Rooting for the home team

I remember it as if it were yesterday. It’s one of those ‘where were you when…’ moments. I sat with co-workers in the audio-visual department at the University of Saskatchewan in Saskatoon. We huddled around a 17-inch TV screen. The signal was coming from halfway around the world. But we felt as if we were right there, because Foster Hewitt made the call:

“Henderson has scored for Canada!” he shouted.

Of course, it was the 1972 USSR-Canada Summit Series and hockey player Paul Henderson had just scored the most celebrated goal of his career – the winning goal against the Soviet national team. In so doing, he had etched his name, the series and the Canadian maple leaf symbol on the front of his jersey into the consciousness of a generation. My generation. For the first time since the Centennial in 1967, I guess, people right across the country felt proud. We partied. We screamed ’til our voices went hoarse. We even admitted we were suddenly, well, patriotic.
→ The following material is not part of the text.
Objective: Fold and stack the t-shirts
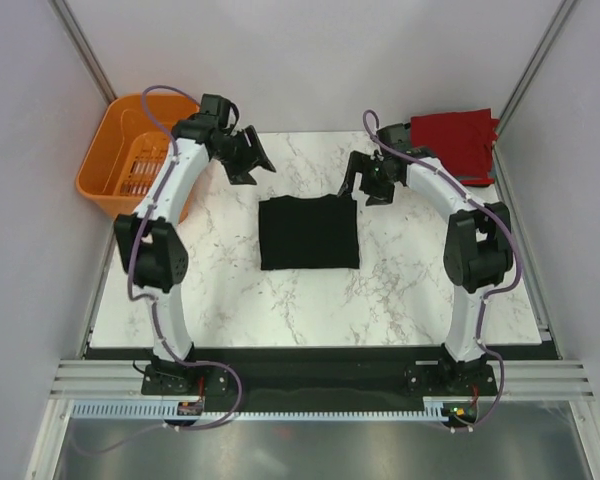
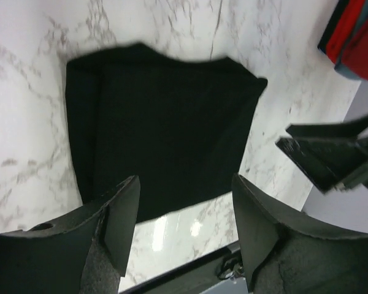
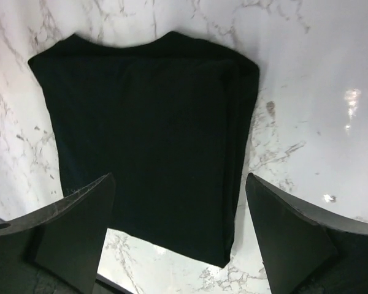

For younger Canadians, the stunning run down Cypress Mountain by moguls skier Alexandre Bilodeau, last Sunday, became their patriotic moment. Outracing his rivals – Dale Begg-Smith from Australia and Bryan Wilson from the U.S. – Bilodeau (like Henderson) had etched his name into the record books.

But the 22-year-old did something greater than that. He lifted the monkey from Canadians’ backs. He earned the first ever Olympic gold medal won by a Canadian on home turf. What’s perhaps more important – at the medal presentation ceremony in Vancouver Monday night – he attracted 22,000 Canadians who cheered, jumped and even sang “O Canada” out loud. He made Canadians very proud.

But wait a minute! This wasn’t right! This wasn’t in character!

In fact, according to the media mavens – principally U.S. TV commentators and the British press – who are attending and covering the 2010 Winter Olympics in Vancouver, such behaviour by Canadians was not in keeping with what they expected. Canadians weren’t supposed to be demonstrative. They’re not supposed to wear their hearts on theirs sleeves. Not only that, but according to one British scribe, Canadians weren’t supposed to be lusting for medals at all. They weren’t supposed to win.

“Implor(ing) its athletes in an initiative aimed at ensuring the host nation finishes at the top of the medals tables at these games,” a Guardian newspaper reporter wrote, “came across as distinctly un-Canadian.”

Of course, the Guardian reporter was referring to “Own the Podium,” the official Canadian campaign underwritten by government funding to finance the country’s Olympic athletes to win more Games medals than ever before – 30 they hope. And why not?  Didn’t the Italians hope for that in Turino in 2006? Or the Americans at Salt Lake City in 2002? Or, more appropriately, won’t the British in London in 2012?

Perhaps even more to the point – which the British journalist failed to report – Canadians have a much wider view of winning medals than most. While eager to criticize Canadian athletes and citizens for their outpouring of enthusiasm, the Guardian reporter failed to mention that moments after his gold medal victory at Cypress, Alexandre Bilodeau dedicated his victory to his older brother Frederic, who has cerebral palsy.

“Growing up with a brother who’s handicapped you learn so much,” Bilodeau told the Toronto Star. “He’s got the right to complain. He never complains. We can learn so much from those people.”

How much more Canadian can a victory speech be? And then there was Kristina Groves’ bronze-medal finish at the Richmond Olympic Oval for speed skating. On Sunday, the 33-year-old competitor from Ottawa managed to fend off many of the world’s accepted leaders. She still captured Canada’s first bronze medal in Vancouver in the 3,000-metre race. And did she take full credit herself? No. She credited the spectators at the Oval saying they lifted her to the bronze.

“Especially on the corners,” she told the press, “they made me want to dance on my blades.”

I remember interviewing Diane Jones Konihowski, Canadian pentathlete at the 1976 Summer Olympics, where Canadians were shut out of top spot at the medal podium. She was considered a gold-medal contender. But she didn’t have the psychological or financial benefit of “Own the Podium.” In front of the hometown crowd at the Big O in Montreal, Jonesy said she just couldn’t deliver.

“In the high jump (one of the five events in the competition,)” she said, “I felt as if I was jumping with the entire nation on my back.”

So, I don’t have any problem with patriotic Canadians cheering their Olympic heroes on. I don’t see the damage the U.S. and British media see. If the shoe were on the other foot – as it was in Salt Lake City and will be in London – it’s no different. Hometown pride is natural and acceptable.